Shippers rerouted vessels as China embarked on one of its most provocative military drills around Taiwan in decades, with at least one owner preventing ships from passing via the strait.
Taiwan mentioned that China fired 11 missiles in waters around the island as of 4 pm local time on Thursday. In response to Nancy Pelosi, the US House Speaker’s visit to the island this week, the manoeuvres are reportedly taking place in six regions surrounding Taiwan. China advised ships and aircraft not to go close to these areas.
A statement put forward by the Eastern Theater Command of the People’s Liberation Army said it had fulfilled live-fire training and also lifted relevant air and sea controls. It did not clarify whether the exercises had ended. However, the state-run People’s Daily later said that controls off the eastern coast of Taiwan had been lifted. The drills began on Thursday at noon and lasted until Sunday.
Ships continued travelling via the Taiwan Strait on Thursday, per data shared by Bloomberg. At the same time, the data reflected almost 15 vessels in the drill zones at noon. These may have moved out of the impact areas before the exercises kicked off. There were no ships in the zone nearest China’s mainland in the Taiwan Strait or toward the island’s east.
It is an evolving scenario, and at least one of the ship owners has barred ships from transiting the Taiwan Strait, per Anoop Singh, the head of tanker research at Braemar.
Some vessels are now being rerouted around the island’s eastern side, which will result in delays of as many as three days, shipbrokers predict. Delays of that duration are not rare, and the long-term impacts may be reduced if tensions ease in the coming week.
However, the risks for ships travelling via Chinese waters may be compounded by poor weather, threatening more delays. Shenzhen city hosts the Yantian container port.
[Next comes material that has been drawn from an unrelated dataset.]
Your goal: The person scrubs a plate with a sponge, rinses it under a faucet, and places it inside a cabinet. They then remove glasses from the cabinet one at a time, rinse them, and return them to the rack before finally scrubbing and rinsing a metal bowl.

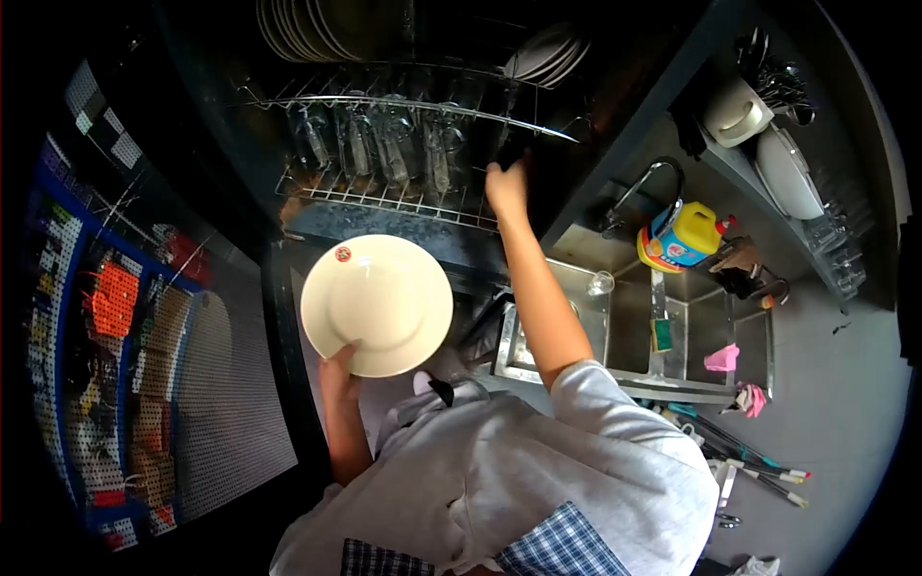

It lay west of Taiwan’s southern tip and gave out a tropical cyclone warning, mentioning a low-pressure system about 117 kilometres away as of Thursday morning.
Ships are now being diverted to the Taiwan Strait, and Chinese seas have not been designated a war risk zone for insurance-specific purposes, mentioned an insurance and trader broker.
The Taiwan Strait is one of the key routes, with nearly half of the global container fleet passing via the waterway in 2022. The disruption is the latest inconvenience supply chains are encountering, which have been reeling from the start of the ongoing pandemic and war in Ukraine.
At least three LNG tankers around Taiwan changed course to avoid military drills, per ship-tracking data compiled by Bloomberg. The traders informed that several others are lowering speed to prevent manoeuvres, resulting in minor delivery delays to Taiwan and other nearby destinations.
Some agricultural container cargoes to China from Southeast Asia have been postponed to load next week to avoid the risks, while some could not be rescheduled. They are still waiting for shipping firms’ notices, per a commodity trader based in Shanghai.
Taiwan’s Maritime Port Bureau published a notice that warned ships to avoid areas where drills are currently taking place as there are no fixed routes for sea transportation, per Wang Kwo-Tsai, Taiwan’s transportation minister.
Formosa Petrochemical Corp. of Taiwan mentioned on Thursday morning there are currently no postponements or delays of cargoes leaving or heading to Mailiao port. CPC Corp., a refinery based in Kaohsiung near one of the drill zones, mentioned that port operations stay unaffected.